Parce qu’il sera désormais difficile, pour un Palestinien de Gaza, mais aussi de Cisjordanie, de ne pas songer : « Depuis le temps que nous en rêvions… depuis le temps que nous observions nos représentants se perdre dans le labyrinthe de leurs petits pas, de leurs compromis, de leurs discussions sans issue… voilà que surgit un mouvement radical et sans concession… voilà qu’arrivent sur le devant de la scène, loin devant une Autorité palestinienne vieillissante et corrompue, des gens coupables d’avoir massacré, dans d’effroyables conditions, 1 200 femmes, enfants et hommes juifs et d’en avoir pris en otage 251… et miracle ! ce qui semblait impossible devient réel ! personne ne nous écoutait, enfin on nous entend ! et l’Occident qui ne cessait de répéter, comme un article de catéchisme, que le terrorisme n’est pas la solution est bien forcé d’en convenir : le terrorisme paie, il fait passer le message et il réussit là où tout le reste avait échoué. » Effacée, la part des uns ou des autres dans l’échec des initiatives de paix. Oubliées, les occasions manquées par les directions palestiniennes successives. On assiste, dans la région et au-delà, à une terrible régression. Ils seront des millions, demain, dans la rue arabe et occidentale, à retomber dans le piège, que l’on croyait conjuré, de la violence « arme des pauvres » et, chez les plus malins, « accoucheuse de l’Histoire ».
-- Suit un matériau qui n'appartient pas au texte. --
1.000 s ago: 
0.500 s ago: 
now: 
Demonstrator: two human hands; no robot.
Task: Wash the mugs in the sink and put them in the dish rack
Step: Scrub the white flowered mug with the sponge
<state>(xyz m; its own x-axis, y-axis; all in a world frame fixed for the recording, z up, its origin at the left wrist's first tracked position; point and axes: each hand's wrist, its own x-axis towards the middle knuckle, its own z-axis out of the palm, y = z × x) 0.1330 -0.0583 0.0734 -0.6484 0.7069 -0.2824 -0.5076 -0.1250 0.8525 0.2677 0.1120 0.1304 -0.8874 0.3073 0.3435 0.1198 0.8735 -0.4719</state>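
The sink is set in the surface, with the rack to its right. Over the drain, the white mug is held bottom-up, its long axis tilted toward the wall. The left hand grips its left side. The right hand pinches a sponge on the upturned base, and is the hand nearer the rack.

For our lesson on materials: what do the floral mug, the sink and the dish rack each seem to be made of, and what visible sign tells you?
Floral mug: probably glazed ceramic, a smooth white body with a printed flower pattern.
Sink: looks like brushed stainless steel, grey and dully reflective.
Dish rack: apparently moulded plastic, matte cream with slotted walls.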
Cette reconnaissance, si elle n’est pas assortie de conditions drastiques, est aussi une mauvaise action parce que ses promoteurs et partisans peuvent arguer, tant qu’ils voudront, que le Hamas « ne veut pas d’un État », que c’est son « pire cauchemar » et que cet acte de baptême onusien ne saurait être, pour lui, un « succès » : c’est confondre succès stratégique et tactique ; c’est ne pas comprendre que, quelles que soient ses perspectives à long terme, ce 22 septembre 2025 restera, pour le Hamas, la date d’une grande victoire politique ; et c’est ne pas voir l’aura qui deviendra la sienne, malgré le désastre dans lequel il a précipité son propre peuple, au sein de la société palestinienne : il y avait une lutte à mort, depuis plus de vingt ans, entre lui, ses adversaires du Fatah et ceux des Palestiniens qui commençaient de comprendre, en silence, dans quelle impasse criminelle leurs leaders les avait mis – eh bien, les jeux sont faits ; c’est le Hamas qui, en « tenant tête » à Israël, en versant le sang de ses « martyrs », en « résistant » jusqu’au bout, aura fait plier l’Occident et obtenu ce à quoi nul, avant lui, n’était parvenu ; c’est lui qui aura gagné la partie ; et à lui qu’en reviendront les lauriers… Supposons que les auteurs de cette reconnaissance frivole, sans conditions ni contenu, finissent par se réveiller et se rendent un jour compte qu’il faudrait tout de même, à cet État nouvellement reconnu, un gouvernement et, donc, des élections. Tous les sondages, pour le moment, l’indiquent : c’est lui, le Hamas, en Cisjordanie comme à Gaza, qui, sous un nom ou sous un autre, a les meilleures chances de l’emporter.

Et puis cette reconnaissance est une mauvaise idée pour une dernière raison. Il y a aujourd’hui deux urgences. Ce n’est pas de prononcer un discours à l’ONU. Et, encore moins, de pavoiser nos mairies aux couleurs de la Palestine. C’est de libérer les 48 otages toujours détenus dans les tunnels et d’arrêter la guerre avec son insupportable cortège de victimes civiles. Or, pour ce qui est des otages, on voit à peu près comment une promesse de reconnaissance aurait éventuellement pu peser sur les geôliers ; on ne voit pas ce qui, une fois la reconnaissance acquise, pourrait les inciter à négocier ; et on ne les imagine pas non plus abandonner leur assurance-vie au moment où Israël, trahi par ses alliés et pris de vertige face à sa solitude grandissante, sera tenté d’intensifier son action militaire. Et, quant à l’arrêt de la guerre, il supposait la reddition du Hamas – mais pourquoi le Hamas se rendrait-il aujourd’hui ? pourquoi déposerait-il les armes au moment où, s’adressant à la Grande-Bretagne, à l’Australie, au Canada et au Portugal, il « remercie tous les pays qui ont changé d’avis » et salue ce premier pas « sur la voie de la libération et du retour » ? et de quel levier dispose-t-on, si l’on suit ce chemin, pour exhorter ses parrains régionaux à l’y contraindre ? J’aspire de toute mon âme à la paix. Mais pas cette paix. Pas comme ça.